Carolyn Kennedy, LPN, gets the numbers AND tells you what they mean at a free Heart Health clinic at Gilpin County Public Health
We can’t miss the daily digest of confusion over how our healthcare system is – once again – being overhauled to fit the agenda of the ruling political party in the US. Proposed revisions to the Affordable Care Act are certain to slash coverage for millions, and for some people, that’s okay.
For the rest of us on the bottom rung of the socio-economic ladder, however, we are once again left to fend for ourselves. But this is nothing new, and this debate will likely continue into the next century. In the meantime, real people are experiencing lapses in coverage, cancellation, and rising rates. All this has a direct impact on the overall health of this country:
According to the Washington Post:
A study of the aftermath of insurance expansion due to health care reform in Massachusetts found that among people between 20 and 64 years of age, there was a significant drop in mortality: 8 fewer deaths per 100,000 adults. Another Massachusetts study found that after health care reform, residents got more preventive care and reported better health.
and further…
Research examining the expansion of Medicaid to pregnant women in the 1980s and 90s found that insurance coverage was associated with less infant and child mortality.
And USA Today, in their report on the healthiest countries in the world, found:
The quality of a nation’s infrastructure and health system are closely related to a low prevalence of disease. Doctors were far more available in the healthiest countries than in the least healthy ones, for example. The prevalence of physicians in seven of the healthiest countries was at least double the global ratio of 1.52 physicians per 1,000 people. In all of the least healthy countries, on the other hand, there was less than one doctor per 1,000 people.
Wow. One doctor for every 1,000 people? I live in a rural area spanning over 50 miles of scenic byway in the Colorado Rockies from Central City to Allenspark. Calculating estimated population for this region based on data from 2014, that area is home to at least 10,000 people.
Wow. Ten-thousand people…and ONE doctor? Yup.
It is true that a handful of residents will commute to Boulder, Estes Park or Idaho Springs for a physician. We had a clinic in Black Hawk (right next to Central City in Gilpin County) for over 30 years, which closed it’s doors permanently in 2014. They are now building a casino where Mountain Family Clinic served residents of the rural mountain communities in Gilpin County.
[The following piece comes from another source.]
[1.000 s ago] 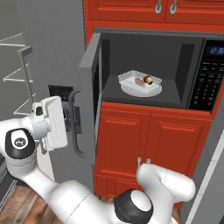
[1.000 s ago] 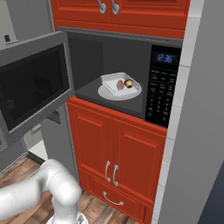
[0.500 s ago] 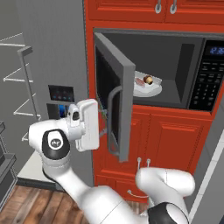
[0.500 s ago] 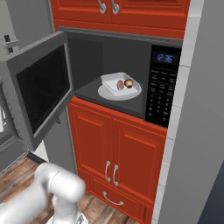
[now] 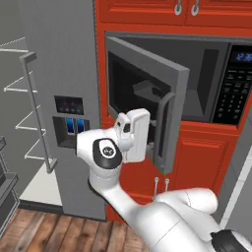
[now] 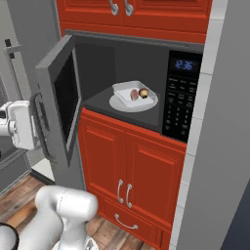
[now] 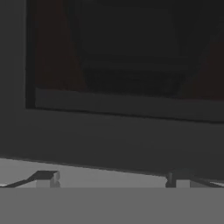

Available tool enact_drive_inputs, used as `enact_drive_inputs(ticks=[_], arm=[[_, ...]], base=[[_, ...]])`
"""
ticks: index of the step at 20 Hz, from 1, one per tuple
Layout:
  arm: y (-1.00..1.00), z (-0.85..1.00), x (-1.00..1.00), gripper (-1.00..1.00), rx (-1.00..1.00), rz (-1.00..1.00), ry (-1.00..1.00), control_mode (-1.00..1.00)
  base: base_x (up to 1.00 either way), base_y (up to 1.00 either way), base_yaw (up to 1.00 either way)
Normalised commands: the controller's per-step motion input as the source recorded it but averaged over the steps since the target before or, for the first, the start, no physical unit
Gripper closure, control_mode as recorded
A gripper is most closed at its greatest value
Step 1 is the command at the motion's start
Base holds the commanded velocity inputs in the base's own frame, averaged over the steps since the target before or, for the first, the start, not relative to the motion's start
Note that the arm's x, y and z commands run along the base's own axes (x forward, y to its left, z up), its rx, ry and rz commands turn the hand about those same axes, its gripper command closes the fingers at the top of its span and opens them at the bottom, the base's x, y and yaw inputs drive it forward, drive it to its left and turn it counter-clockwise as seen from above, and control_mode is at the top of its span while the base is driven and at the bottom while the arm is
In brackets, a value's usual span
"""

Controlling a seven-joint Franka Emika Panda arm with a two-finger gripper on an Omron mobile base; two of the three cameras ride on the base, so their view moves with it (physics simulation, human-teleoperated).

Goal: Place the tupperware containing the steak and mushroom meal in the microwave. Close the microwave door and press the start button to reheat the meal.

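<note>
The tupperware (image 6: 133, 91) rests on a white plate inside the microwave (image 6: 146, 73), holding the steak (image 6: 134, 94) and the mushroom (image 6: 143, 92). The microwave door (image 5: 142, 96) stands about half closed, its dark glass toward the cavity in the right base view (image 6: 62, 97). My gripper (image 5: 149, 137) presses against the door's outer face beside its bar handle (image 5: 165, 127). In the hand view my gripper (image 7: 111, 178) is open, its fingertips (image 7: 46, 177) spread wide against the door's grey frame and dark window. From the right the hand sits left of the door (image 6: 32, 126).
A tall grey fridge with a bar handle (image 5: 33, 110) and a dispenser (image 5: 69, 120) stands left of the microwave. Red cabinet doors (image 6: 132, 166) lie below it and more above. The black keypad panel (image 6: 179, 100) is on the microwave's right, beside a grey wall (image 6: 219, 146).
The microwave door has swung from wide open to about half closed. My hand has moved right with it, staying against its outer face.
</note>
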Motion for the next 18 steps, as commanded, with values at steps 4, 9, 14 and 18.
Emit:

Dr. Camarata modeling some of the used medical equipment he loans for free
The one doctor on the mountain, Dr. Michael Camarata, was given a few days notice at the end of February that his Medicaid contract was terminated. As of March 1st, he no longer is reimbursed for seeing Medicaid patients. This happened before, according to the Nederland paper The Mountain Ear, in 2012, when Dr. Camarata was put on probation for prescribing too many Medical Marijuana Cards:
If a doctor reaches a certain number of medical marijuana cards, it is reported to the Colorado Medical Board by the Colorado  Department of Public Health and Environment. They looked at the charts of some patients. There were two complaints about narcotic prescriptions; of improper prescribing of narcotic drugs that triggered a hearing with the Colorado Medical Board on August 17, 2012.
“I was scared to death,” says Camarata, “I thought I was going to lose
my license. After the hearing, we entered an agreement that I was not
to prescribe marijuana cards or narcotics, but I could do everything
else. I was put on probation and allowed to continue my practice.”
At that time, United Health Care pulled their coverage of Dr. Camarata and Columbine Family Clinic, affecting nearly 300 patients. It was not until late in 2016 when United Health Care coverage was finally reinstated.
Losing Medicaid coverage, however, affects over 1500 patients (myself included). Many of these patients do not have transportation to get “down the mountain” to a city clinic, and with such short notice, the Boulder Clinica has a waiting list of several weeks. The revocation of coverage is based on a Federal Law saying that any MD whose license is in question is not allowed to serve Medicaid patients. However, the application of this law is an “unprecedented interpretation” according to Dr. Camarata’s lawyer.
Since taking over the town clinic in 2010, Dr. Camarata’s practice has grown, and he has garnered a reputation as a quality, and caring physician. Why wasn’t this law applied back in 2012? Apparently it was a bureaucratic oversight. Now that the paperwork has caught up with Camarata, once again, it’s the patients who are paying the price – not just with their pocketbooks, but with their health.
This article is part of an ongoing series covering rural health care and health care accessibility in Colorado. We encourage you to contact your local representatives to voice your concerns over the potential loss of coverage, and the threat of cutting health care funding to rural clinics – and the everyday people they serve.